Right now I think I’m pretty much past all the pain. Nothing is really getting in my way physically. But Brett on the other hand, well…he is getting there. He’s had blisters, sore muscles, swollen ankles, sleep deprivation, etc. It’s almost like he’s pregnant. Cross your fingers, I hope he’s not. But after this day off he’ll probably be a lot better. This next week will probably be an even longer distance.
We caught a little bit of rain here and there but not too bad. What’s been the worst are the cloudless days with nothing separating us from the sun. I am half Cajun and half Caucasian. But luckily the temperature isn’t in the 100’s like it is back in
Texas . Usually it doesn’t get over the high 80’s but the humidity makes it feel like I’m on Mercury. A daily routine that we have been able to experience is river bathing. Every day we have come across a swimmable river and used it to bathe, wash our clothes, and just cool down. Thank God for that or we would have been suffering. The towns that we have passed through are very beautiful. I just wish we had more time to actually tour the town and visit the attractions. We only have enough time to walk straight through them and hope to see something along the way. Places like
Chartres ,
Blois , and Chateaudun have extremely beautiful churches and chateaus. You can see some of them in the pictures.
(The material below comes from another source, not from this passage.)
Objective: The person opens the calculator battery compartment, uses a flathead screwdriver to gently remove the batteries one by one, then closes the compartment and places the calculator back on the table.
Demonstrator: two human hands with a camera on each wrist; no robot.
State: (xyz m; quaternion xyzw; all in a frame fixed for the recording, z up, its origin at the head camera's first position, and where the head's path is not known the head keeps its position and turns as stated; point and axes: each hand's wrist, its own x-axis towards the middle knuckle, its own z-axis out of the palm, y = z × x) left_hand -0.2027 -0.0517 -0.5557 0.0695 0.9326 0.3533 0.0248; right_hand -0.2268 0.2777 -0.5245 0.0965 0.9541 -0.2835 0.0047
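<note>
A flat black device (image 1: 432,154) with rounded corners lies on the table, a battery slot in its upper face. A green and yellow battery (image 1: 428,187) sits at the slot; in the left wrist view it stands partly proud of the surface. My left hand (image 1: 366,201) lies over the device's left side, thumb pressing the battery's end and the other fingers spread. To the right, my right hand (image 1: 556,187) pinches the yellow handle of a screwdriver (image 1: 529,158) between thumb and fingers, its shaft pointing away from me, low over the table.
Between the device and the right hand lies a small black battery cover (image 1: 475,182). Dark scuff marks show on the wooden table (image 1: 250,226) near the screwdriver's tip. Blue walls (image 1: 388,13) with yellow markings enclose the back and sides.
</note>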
So as we were walking into Chatillon, we were assuming that there were some places to stay for the night like a hostel or something because all the other towns had a surplus of them. So when we got here we stopped in a bar and asked the bartender, Nicole, with what little French I knew where a hostel was. She told me there wasn’t anything in town, no hostel, no hotel…nothing. She then called the priest of the town because the church has a house that people can stay in if they are traveling through and are in need. But that was no longer in use either. I was shocked. I couldn’t believe that the town we decided to take a day off in had NO accommodation. So I called my uncle, who speaks French, and had him talk to Nicole to try and figure something out. She said she would call a doctor in town who could maybe help. Well she finally got a hold of him and he said he could take us to a branch of his hospital to stay in a vacant hospital room. And when he (Michel) came to pick us up we found out he was also the mayor of the town and he spoke some English! So at first we had no place to stay and were sore from six straight days of walking, and now we have the mayor taking care of us and giving us a place to stay for free! How amazing is God’s provision. If it wasn’t for my uncle, Nicole, or Michel then we wouldn’t have received this blessing. Thank you, Lord. Now we are just relaxing on our day off, going to the market to stock up on food, and blogging it up at the town hall. What an amazing encounter. This day off will be very beneficial to us. Tomorrow we will be ready to go for another week without stopping. Wish us luck!